**Extracted data**
****************************************
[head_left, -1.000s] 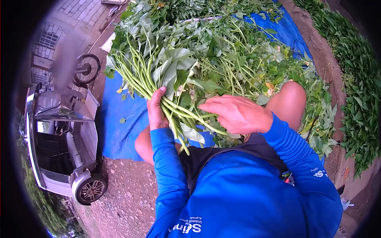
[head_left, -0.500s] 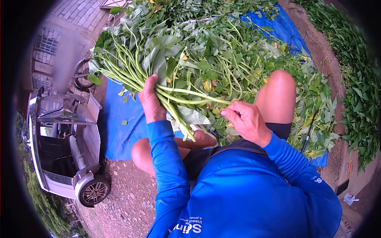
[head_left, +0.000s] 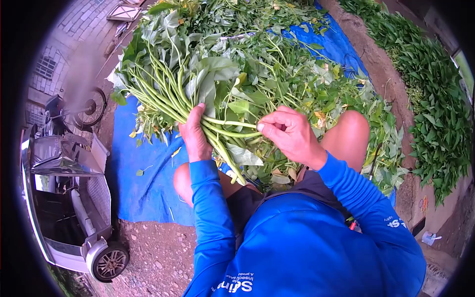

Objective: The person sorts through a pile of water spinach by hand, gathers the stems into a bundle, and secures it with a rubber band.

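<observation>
Bunch of green stems (head_left: pixel 161 96) is gripped in the left hand (head_left: pixel 195 137), fingers wrapped snugly round it, held up over the blue tarp (head_left: pixel 143 173) and the near edge of the big leafy pile (head_left: pixel 302 69). The leaves are spread at the far end, with some bare ends poked back toward the lap. A couple of stem tips (head_left: pixel 242 124) are pinched narrowly between the right hand's (head_left: pixel 294 136) thumb and fingers; the exact count can't be made out. Off to the left, a vehicle (head_left: pixel 99 198) is parked on gravel (head_left: pixel 153 247).
</observation>
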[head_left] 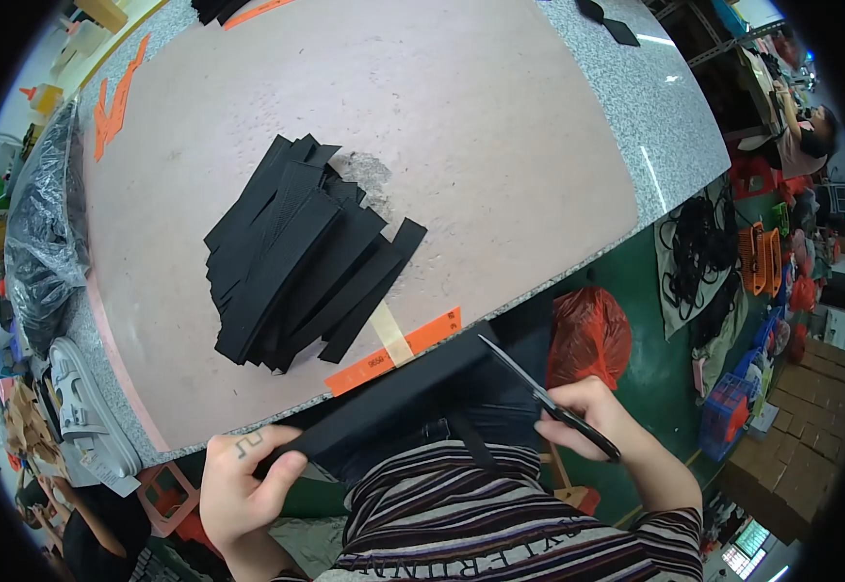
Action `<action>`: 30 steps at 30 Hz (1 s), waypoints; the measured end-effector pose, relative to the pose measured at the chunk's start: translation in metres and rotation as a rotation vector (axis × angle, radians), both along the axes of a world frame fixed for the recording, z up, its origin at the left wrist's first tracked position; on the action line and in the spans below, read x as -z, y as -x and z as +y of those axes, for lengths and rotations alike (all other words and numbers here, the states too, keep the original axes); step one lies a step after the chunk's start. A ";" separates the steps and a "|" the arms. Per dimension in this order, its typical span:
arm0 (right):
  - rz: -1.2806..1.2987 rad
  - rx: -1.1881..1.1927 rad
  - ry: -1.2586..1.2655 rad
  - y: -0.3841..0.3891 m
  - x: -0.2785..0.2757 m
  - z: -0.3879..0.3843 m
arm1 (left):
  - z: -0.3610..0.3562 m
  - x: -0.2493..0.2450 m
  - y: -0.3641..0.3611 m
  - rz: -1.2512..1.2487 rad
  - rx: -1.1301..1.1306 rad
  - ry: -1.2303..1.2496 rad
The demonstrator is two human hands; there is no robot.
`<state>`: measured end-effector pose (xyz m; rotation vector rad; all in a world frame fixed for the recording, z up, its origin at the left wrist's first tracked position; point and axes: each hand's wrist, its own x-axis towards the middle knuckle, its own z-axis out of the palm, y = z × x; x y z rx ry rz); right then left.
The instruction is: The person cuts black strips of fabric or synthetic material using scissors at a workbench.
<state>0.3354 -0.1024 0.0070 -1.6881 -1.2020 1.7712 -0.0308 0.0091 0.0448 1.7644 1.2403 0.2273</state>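
Note:
My left hand (245, 480) pinches one end of a wide black fabric strip (398, 393) between thumb and fingers. The strip stretches along the near table edge toward the right, over my lap. In my right hand (592, 415) is a pair of scissors (517, 367), its blades pointing up and left beside the strip's far end. A narrow dark piece (471, 441) hangs down near my waist. Beyond the strip, a loose pile of black fabric strips (282, 242) lies overlapping on the table mat (481, 136).
Yellowish tape holds an orange paper strip (398, 351) at the table's front edge. A plastic-wrapped bundle (44, 233) and a white shoe (88, 407) sit on the left. To the right are a red plastic bag (587, 335), black cords (699, 252) and another person (801, 141).

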 end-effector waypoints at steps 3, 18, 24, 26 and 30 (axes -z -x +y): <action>0.029 -0.019 0.090 0.004 0.016 0.003 | -0.001 0.011 -0.009 0.086 -0.070 -0.035; 0.027 0.014 0.178 0.007 0.030 0.003 | -0.002 0.035 -0.020 0.083 -0.081 -0.164; -0.035 0.029 0.261 0.009 0.025 0.007 | 0.001 0.038 -0.032 0.089 -0.170 -0.145; -0.033 0.043 0.269 0.011 0.023 0.008 | 0.001 0.039 -0.036 0.116 -0.207 -0.129; -0.041 0.044 0.265 0.011 0.023 0.008 | 0.002 0.039 -0.040 0.118 -0.232 -0.118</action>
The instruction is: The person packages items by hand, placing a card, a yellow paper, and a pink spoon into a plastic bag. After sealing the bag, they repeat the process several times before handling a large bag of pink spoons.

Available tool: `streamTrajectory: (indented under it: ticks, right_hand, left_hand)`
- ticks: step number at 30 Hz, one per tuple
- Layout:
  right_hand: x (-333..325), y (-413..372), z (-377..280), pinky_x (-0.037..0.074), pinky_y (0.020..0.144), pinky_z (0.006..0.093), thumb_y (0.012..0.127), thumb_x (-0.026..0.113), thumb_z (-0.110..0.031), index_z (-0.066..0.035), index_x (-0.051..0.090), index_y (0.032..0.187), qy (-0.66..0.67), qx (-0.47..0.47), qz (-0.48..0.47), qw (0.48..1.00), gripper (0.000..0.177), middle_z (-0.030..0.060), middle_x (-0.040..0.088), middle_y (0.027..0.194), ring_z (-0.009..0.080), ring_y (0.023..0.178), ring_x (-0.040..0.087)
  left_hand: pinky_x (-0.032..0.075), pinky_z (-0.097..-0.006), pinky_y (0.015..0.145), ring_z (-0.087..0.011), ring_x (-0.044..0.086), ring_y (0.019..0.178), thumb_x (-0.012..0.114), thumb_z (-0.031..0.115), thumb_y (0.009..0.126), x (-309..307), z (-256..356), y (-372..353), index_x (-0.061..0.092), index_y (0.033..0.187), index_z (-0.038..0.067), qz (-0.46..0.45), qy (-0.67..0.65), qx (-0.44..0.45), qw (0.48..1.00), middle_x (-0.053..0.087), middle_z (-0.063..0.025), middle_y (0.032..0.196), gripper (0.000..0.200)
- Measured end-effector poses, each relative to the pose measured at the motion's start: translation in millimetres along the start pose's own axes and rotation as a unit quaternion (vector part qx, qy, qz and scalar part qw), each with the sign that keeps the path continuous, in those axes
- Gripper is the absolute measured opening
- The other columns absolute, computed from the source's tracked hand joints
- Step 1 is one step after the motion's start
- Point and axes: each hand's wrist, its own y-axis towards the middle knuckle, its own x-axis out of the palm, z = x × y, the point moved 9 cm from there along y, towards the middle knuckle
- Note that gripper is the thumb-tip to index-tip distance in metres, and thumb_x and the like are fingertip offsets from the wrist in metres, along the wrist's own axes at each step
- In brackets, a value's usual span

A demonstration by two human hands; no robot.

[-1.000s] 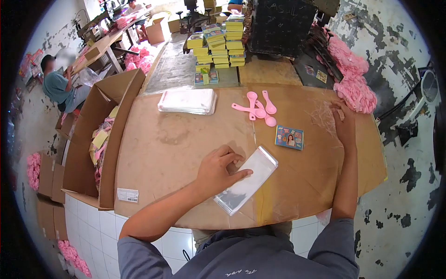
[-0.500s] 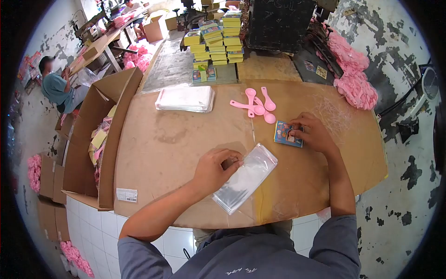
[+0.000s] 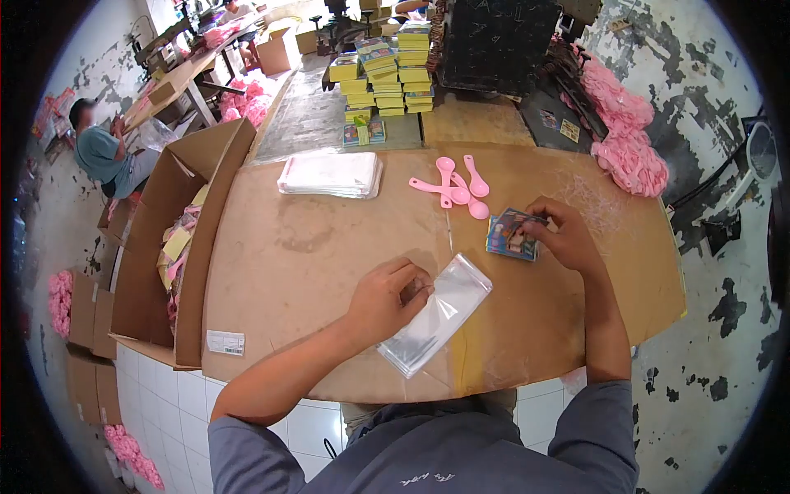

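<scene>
My left hand (image 3: 388,298) is closed in a pinch at the edge of a clear plastic bag (image 3: 440,317), which lies slanted on the cardboard table cover in front of me. To the right, my right hand (image 3: 564,235) grips a printed card (image 3: 527,222) between thumb and fingers. That card is tilted up over a small stack of blue cards (image 3: 499,240). Just beyond the stack lie several pink measuring spoons (image 3: 459,194), partly crossing one another. Farther back on the left rests a pile of clear plastic bags (image 3: 329,175).
An open carton (image 3: 188,329) with pink and yellow packed items stands at the left. Stacks of yellow-edged cards (image 3: 378,74) rise at the back. Pink bundles (image 3: 629,160) lie back right. A seated person (image 3: 107,152) works at far left.
My right hand has raised the top card, so it now sits at an angle above the stack. My left hand has barely moved at the bag.
</scene>
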Motion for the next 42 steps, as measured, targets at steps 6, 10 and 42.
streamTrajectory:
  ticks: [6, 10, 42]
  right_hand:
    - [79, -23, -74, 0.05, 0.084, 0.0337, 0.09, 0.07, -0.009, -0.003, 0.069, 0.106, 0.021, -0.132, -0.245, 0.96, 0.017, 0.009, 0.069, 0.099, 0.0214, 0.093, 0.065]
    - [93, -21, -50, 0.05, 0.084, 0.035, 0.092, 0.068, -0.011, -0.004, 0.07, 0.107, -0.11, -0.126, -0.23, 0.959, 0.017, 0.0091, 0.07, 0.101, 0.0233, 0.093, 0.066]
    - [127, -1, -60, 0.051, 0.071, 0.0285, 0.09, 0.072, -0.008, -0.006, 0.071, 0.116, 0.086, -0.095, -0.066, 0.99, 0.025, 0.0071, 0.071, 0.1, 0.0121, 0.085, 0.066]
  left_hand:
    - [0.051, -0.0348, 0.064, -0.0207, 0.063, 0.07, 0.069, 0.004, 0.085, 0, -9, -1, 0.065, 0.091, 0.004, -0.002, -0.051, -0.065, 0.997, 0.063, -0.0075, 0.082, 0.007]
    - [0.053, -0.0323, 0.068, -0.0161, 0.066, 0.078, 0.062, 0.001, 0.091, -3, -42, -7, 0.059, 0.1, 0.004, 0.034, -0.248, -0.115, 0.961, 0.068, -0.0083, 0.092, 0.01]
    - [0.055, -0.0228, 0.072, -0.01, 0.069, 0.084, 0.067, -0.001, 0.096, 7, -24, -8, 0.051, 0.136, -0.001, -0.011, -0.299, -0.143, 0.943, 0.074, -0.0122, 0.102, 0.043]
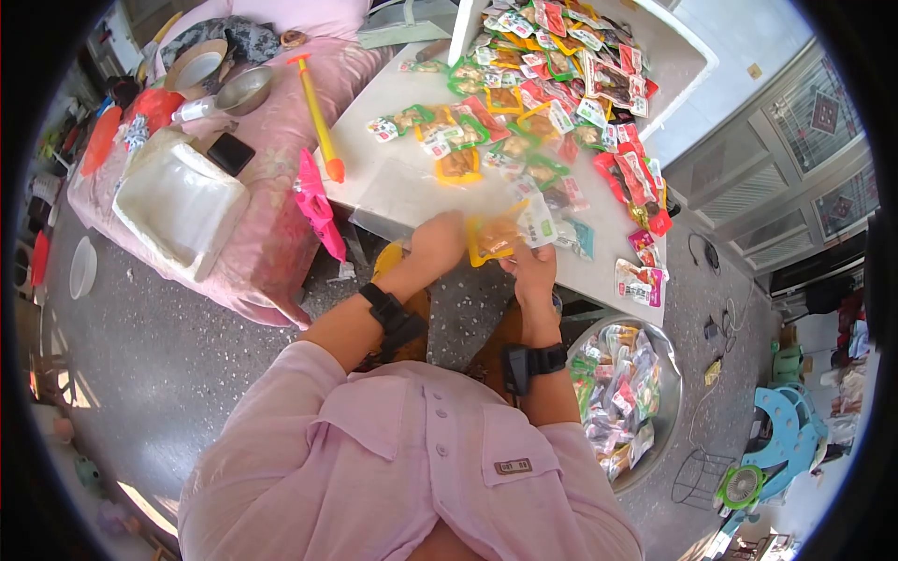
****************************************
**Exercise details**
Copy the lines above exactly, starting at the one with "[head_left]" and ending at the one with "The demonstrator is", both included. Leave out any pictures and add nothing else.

**Solution for this exercise**
[head_left] 
Action `<action>`: 30 steps at 30 Hz (1 s), waypoints; the measured end-effector pose, relative to the pose measured at the chunk's start: translation in metres and rotation as a rotation vector (axis × angle, radians), both along the axes of a world frame fixed for the recording, z up, its origin at the left wrist's first tracked position; on the action line and in the spans below, read x as -z, y as -x and z as +y of those axes, for lengths and rotations alike (all other words and numbers here, the states too, keep the original axes); step one lies a step after the chunk's start. A ";" separates the steps and a "|" the arms. Per dimension in this order, its typical span:
arm0 (right):
  - rz: -1.2806..1.2987 rad
  - rx: -1.1881..1.1927 rad
  - ry: -1.2586..1.2655 rad
  - y: -0.3841..0.3891 m
  - x: -0.2785..0.2757 m
  - z: -0.3879..0.3843 m
arm1 (left):
  - z: -0.3610..0.3562 m
  - x: -0.2493..0.2450 m
  - y: -0.3641..0.3611 m
  - rz: -1.2512..1.2487 rad
  - rx: -1.1301..1.1306 rad
  - ry: -1.2303..1.2496 rad
The demonstrator is two human hands; there is no robot.

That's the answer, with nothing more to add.